What you are asked to do: How many lines in the data below include the word "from"? State the number alone.

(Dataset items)
● ● ●

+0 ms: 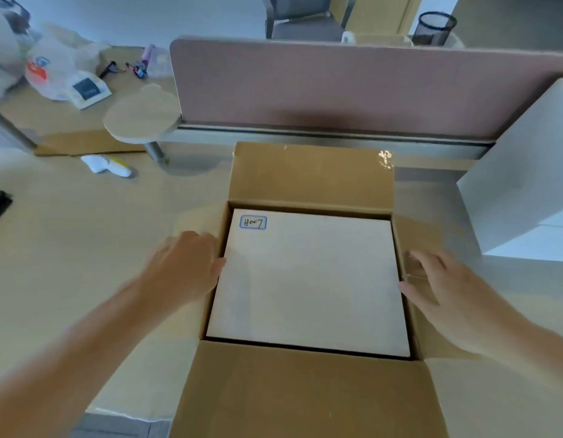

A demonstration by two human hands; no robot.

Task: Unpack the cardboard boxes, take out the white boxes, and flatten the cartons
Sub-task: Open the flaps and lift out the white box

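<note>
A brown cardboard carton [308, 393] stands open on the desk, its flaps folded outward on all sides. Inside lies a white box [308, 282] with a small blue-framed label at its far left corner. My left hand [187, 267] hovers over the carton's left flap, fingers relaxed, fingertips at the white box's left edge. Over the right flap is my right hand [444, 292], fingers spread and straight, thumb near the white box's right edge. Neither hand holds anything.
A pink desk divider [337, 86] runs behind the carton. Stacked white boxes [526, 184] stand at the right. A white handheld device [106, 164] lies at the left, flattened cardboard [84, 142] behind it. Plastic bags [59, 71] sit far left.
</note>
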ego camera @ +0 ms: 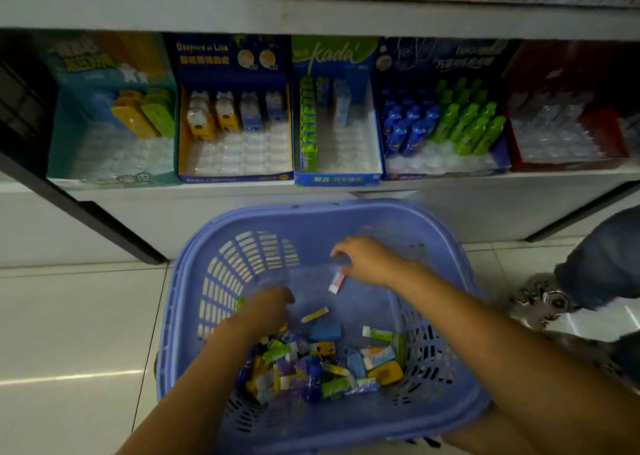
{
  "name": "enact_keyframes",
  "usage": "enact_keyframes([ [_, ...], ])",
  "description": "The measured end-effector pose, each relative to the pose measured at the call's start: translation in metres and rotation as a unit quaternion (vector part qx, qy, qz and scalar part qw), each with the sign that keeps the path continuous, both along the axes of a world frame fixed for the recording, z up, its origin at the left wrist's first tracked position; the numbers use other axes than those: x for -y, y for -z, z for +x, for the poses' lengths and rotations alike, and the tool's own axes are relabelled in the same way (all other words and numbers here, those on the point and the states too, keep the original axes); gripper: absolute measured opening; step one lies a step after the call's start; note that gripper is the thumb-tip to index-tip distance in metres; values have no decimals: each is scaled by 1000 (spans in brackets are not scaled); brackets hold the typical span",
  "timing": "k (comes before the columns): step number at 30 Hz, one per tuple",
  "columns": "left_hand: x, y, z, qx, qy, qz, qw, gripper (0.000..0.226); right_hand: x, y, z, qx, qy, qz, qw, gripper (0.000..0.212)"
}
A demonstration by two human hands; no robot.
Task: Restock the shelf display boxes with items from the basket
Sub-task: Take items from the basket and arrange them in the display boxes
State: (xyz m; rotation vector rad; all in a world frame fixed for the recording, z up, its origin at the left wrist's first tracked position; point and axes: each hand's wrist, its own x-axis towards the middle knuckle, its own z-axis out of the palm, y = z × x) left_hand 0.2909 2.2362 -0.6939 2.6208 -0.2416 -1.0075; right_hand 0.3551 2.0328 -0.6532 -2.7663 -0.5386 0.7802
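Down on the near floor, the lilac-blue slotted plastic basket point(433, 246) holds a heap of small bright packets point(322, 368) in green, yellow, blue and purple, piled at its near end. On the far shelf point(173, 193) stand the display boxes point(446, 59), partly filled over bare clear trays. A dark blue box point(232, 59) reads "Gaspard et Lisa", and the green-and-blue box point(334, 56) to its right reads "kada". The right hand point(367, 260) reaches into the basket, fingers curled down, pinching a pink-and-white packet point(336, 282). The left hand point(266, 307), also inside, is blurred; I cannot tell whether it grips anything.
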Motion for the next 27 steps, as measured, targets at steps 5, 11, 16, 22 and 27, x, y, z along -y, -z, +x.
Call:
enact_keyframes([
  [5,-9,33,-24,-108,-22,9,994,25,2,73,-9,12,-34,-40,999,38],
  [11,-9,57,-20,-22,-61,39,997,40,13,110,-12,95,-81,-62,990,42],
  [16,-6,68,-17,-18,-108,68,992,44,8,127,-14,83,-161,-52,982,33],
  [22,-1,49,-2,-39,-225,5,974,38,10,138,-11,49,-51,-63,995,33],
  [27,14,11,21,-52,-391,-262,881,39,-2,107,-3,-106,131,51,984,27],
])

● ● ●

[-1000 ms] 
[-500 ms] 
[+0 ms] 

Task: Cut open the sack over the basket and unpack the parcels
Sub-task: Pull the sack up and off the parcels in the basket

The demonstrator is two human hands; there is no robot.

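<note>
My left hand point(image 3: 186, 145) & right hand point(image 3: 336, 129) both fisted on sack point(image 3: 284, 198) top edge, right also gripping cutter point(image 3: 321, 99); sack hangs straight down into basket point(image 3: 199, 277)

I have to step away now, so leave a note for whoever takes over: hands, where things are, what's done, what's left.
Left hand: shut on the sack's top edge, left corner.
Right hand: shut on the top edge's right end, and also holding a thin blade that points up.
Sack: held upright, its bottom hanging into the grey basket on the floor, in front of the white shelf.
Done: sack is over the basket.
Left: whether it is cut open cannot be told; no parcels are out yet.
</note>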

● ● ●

Final answer: 2